### [Try it]
Copy the listing below in full and skip every picture.

### [Supplied information]

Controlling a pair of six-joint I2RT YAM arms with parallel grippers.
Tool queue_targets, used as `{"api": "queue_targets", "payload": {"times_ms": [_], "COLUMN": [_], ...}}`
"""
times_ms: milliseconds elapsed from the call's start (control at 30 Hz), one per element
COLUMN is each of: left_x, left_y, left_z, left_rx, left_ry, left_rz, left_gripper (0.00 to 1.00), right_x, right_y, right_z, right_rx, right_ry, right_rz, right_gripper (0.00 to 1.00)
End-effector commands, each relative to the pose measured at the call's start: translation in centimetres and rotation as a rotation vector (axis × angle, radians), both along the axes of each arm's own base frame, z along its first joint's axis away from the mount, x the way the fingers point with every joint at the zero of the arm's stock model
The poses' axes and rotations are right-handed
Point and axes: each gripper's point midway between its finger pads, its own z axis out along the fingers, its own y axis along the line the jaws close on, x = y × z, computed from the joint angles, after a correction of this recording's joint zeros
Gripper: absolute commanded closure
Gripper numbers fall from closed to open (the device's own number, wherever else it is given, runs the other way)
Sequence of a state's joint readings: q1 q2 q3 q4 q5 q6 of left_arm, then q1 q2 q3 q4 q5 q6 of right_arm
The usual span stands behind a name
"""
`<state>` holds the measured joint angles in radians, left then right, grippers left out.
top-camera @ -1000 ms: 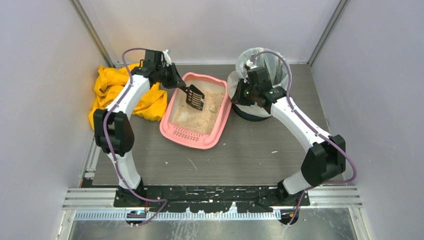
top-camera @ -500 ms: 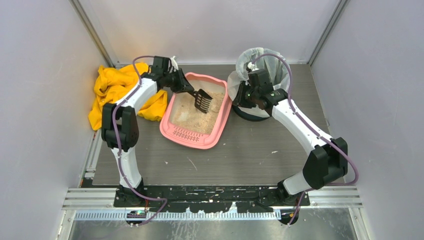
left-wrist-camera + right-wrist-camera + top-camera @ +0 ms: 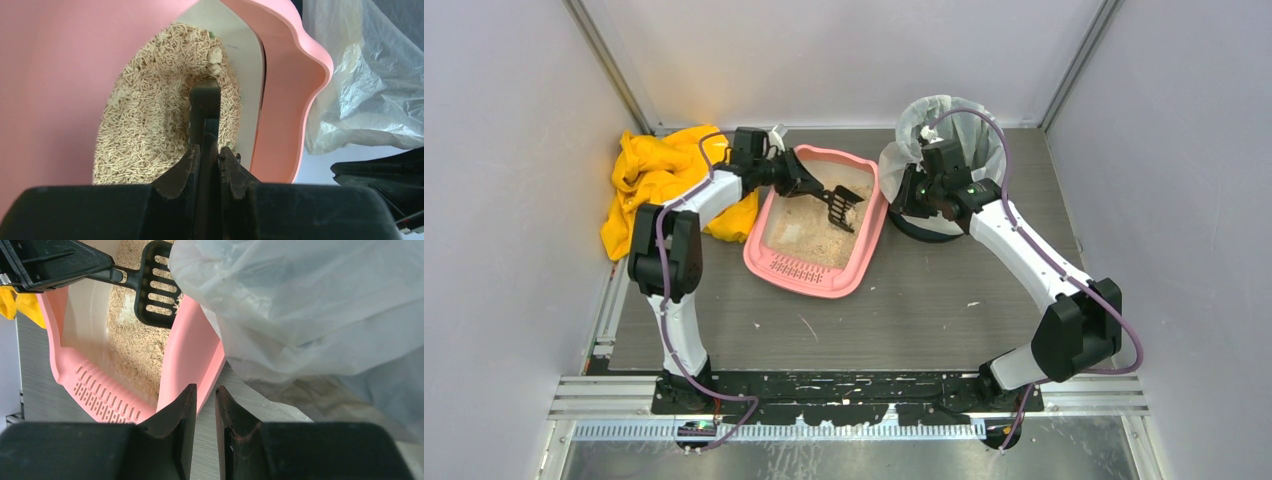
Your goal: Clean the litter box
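Observation:
The pink litter box (image 3: 809, 280) lies on the table left of centre with beige litter in it; it also shows in the left wrist view (image 3: 50, 75) and the right wrist view (image 3: 100, 390). My left gripper (image 3: 809, 187) (image 3: 210, 148) is shut on the handle of a black slotted scoop (image 3: 844, 207) (image 3: 205, 100) (image 3: 157, 290). The scoop's head is low over the litter by the box's right wall. A pale clump (image 3: 216, 55) lies just beyond the scoop. My right gripper (image 3: 906, 190) (image 3: 205, 388) hovers between the box and the bin, jaws nearly together and empty.
A round bin with a clear plastic liner (image 3: 954, 130) (image 3: 300, 305) (image 3: 370, 100) stands right of the box, against my right gripper. A crumpled yellow cloth (image 3: 654, 175) lies left of the box under my left arm. Enclosure walls stand close on three sides.
My left gripper has carried the scoop to the right across the box, toward its right wall. The right arm has barely moved.

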<state>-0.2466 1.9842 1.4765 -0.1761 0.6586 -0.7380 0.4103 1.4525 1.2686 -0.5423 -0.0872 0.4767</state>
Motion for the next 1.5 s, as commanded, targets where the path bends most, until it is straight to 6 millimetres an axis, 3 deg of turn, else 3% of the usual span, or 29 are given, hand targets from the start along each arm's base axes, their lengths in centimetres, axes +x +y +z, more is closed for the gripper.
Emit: {"api": "queue_targets", "payload": {"times_ms": [0, 233, 667, 900, 1200, 1367, 1467], "left_x": [-1.5, -1.0, -0.2, 0.2, 0.6, 0.8, 0.0], "left_y": [-0.9, 2.1, 7.9, 7.9, 8.6, 10.5, 10.6], "left_z": [0.4, 1.7, 2.5, 4.8, 9.9, 11.3, 10.9], "left_rx": [-0.085, -0.107, -0.014, -0.042, -0.104, -0.226, -0.273], "left_ry": [0.047, 0.031, -0.004, -0.036, -0.100, -0.096, -0.061], "left_rz": [-0.068, -0.040, 0.019, -0.008, 0.004, 0.049, 0.049], "left_gripper": [1.00, 1.00, 1.00, 1.00, 1.00, 1.00, 1.00], "right_x": [0.8, 1.1, 1.6, 1.9, 2.5, 3.1, 3.3], "right_y": [0.1, 0.4, 0.8, 1.0, 1.5, 1.9, 2.1], "right_z": [2.4, 2.3, 2.2, 2.2, 1.2, 1.1, 1.0], "right_rx": [0.015, 0.014, 0.026, 0.031, 0.041, 0.056, 0.065], "right_ry": [-0.067, -0.065, -0.067, -0.068, -0.055, -0.061, -0.065], "right_rz": [0.005, 0.017, 0.020, 0.023, 0.023, 0.021, 0.020], "right_gripper": [0.74, 0.74, 0.74, 0.74, 0.74, 0.74, 0.74]}}
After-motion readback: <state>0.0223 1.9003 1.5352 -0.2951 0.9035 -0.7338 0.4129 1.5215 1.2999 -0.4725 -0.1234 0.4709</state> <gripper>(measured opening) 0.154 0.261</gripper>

### [Response to this exercise]
Controlling a pair of six-joint I2RT YAM arms with parallel grippers.
Tool queue_targets, used as `{"api": "queue_targets", "payload": {"times_ms": [_], "COLUMN": [_], ...}}`
"""
times_ms: milliseconds elapsed from the call's start (control at 30 Hz), one per element
COLUMN is each of: left_x, left_y, left_z, left_rx, left_ry, left_rz, left_gripper (0.00 to 1.00), right_x, right_y, right_z, right_rx, right_ry, right_rz, right_gripper (0.00 to 1.00)
End-effector commands, each relative to the pose measured at the call's start: translation in centimetres and rotation as a rotation vector (axis × angle, radians), both along the axes of each arm's own base frame, z along its first joint's axis away from the mount, x the way the fingers point with every joint at the zero of the arm's stock model
The poses' axes and rotations are right-handed
Point and axes: each gripper's point midway between its finger pads, its own z axis out along the fingers, its own y axis along the line the jaws close on, x = y × z, computed from the joint angles, after a correction of this recording's joint zeros
Gripper: absolute commanded closure
Gripper numbers fall from closed to open (the device's own number, wherever else it is given, runs the other way)
Sequence of a state's joint readings: q1 q2 q3 q4 q5 q6 of left_arm, then q1 q2 q3 q4 q5 q6 of right_arm
The usual span stands behind a name
"""
`<state>` holds the measured joint angles in radians, left then right, grippers left out.
top-camera @ -1000 ms: 
top-camera @ -500 ms: 
left-wrist-camera + right-wrist-camera + top-camera @ +0 ms: 
Your goal: Clean the litter box
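Observation:
The pink litter box (image 3: 809, 280) lies on the table left of centre with beige litter in it; it also shows in the left wrist view (image 3: 50, 75) and the right wrist view (image 3: 100, 390). My left gripper (image 3: 809, 187) (image 3: 210, 148) is shut on the handle of a black slotted scoop (image 3: 844, 207) (image 3: 205, 100) (image 3: 157, 290). The scoop's head is low over the litter by the box's right wall. A pale clump (image 3: 216, 55) lies just beyond the scoop. My right gripper (image 3: 906, 190) (image 3: 205, 388) hovers between the box and the bin, jaws nearly together and empty.
A round bin with a clear plastic liner (image 3: 954, 130) (image 3: 300, 305) (image 3: 370, 100) stands right of the box, against my right gripper. A crumpled yellow cloth (image 3: 654, 175) lies left of the box under my left arm. Enclosure walls stand close on three sides.
My left gripper has carried the scoop to the right across the box, toward its right wall. The right arm has barely moved.
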
<state>-0.2466 1.9842 1.4765 -0.1761 0.6586 -0.7380 0.4103 1.4525 1.2686 -0.5423 -0.0872 0.4767</state>
Motion for the next 1.5 s, as commanded, targets where the path bends most, until it is straight to 6 millimetres an axis, 3 deg of turn, else 3% of the usual span, or 29 are given, hand targets from the start along each arm's base axes, their lengths in centimetres, axes +x +y +z, more is closed for the gripper.
Emit: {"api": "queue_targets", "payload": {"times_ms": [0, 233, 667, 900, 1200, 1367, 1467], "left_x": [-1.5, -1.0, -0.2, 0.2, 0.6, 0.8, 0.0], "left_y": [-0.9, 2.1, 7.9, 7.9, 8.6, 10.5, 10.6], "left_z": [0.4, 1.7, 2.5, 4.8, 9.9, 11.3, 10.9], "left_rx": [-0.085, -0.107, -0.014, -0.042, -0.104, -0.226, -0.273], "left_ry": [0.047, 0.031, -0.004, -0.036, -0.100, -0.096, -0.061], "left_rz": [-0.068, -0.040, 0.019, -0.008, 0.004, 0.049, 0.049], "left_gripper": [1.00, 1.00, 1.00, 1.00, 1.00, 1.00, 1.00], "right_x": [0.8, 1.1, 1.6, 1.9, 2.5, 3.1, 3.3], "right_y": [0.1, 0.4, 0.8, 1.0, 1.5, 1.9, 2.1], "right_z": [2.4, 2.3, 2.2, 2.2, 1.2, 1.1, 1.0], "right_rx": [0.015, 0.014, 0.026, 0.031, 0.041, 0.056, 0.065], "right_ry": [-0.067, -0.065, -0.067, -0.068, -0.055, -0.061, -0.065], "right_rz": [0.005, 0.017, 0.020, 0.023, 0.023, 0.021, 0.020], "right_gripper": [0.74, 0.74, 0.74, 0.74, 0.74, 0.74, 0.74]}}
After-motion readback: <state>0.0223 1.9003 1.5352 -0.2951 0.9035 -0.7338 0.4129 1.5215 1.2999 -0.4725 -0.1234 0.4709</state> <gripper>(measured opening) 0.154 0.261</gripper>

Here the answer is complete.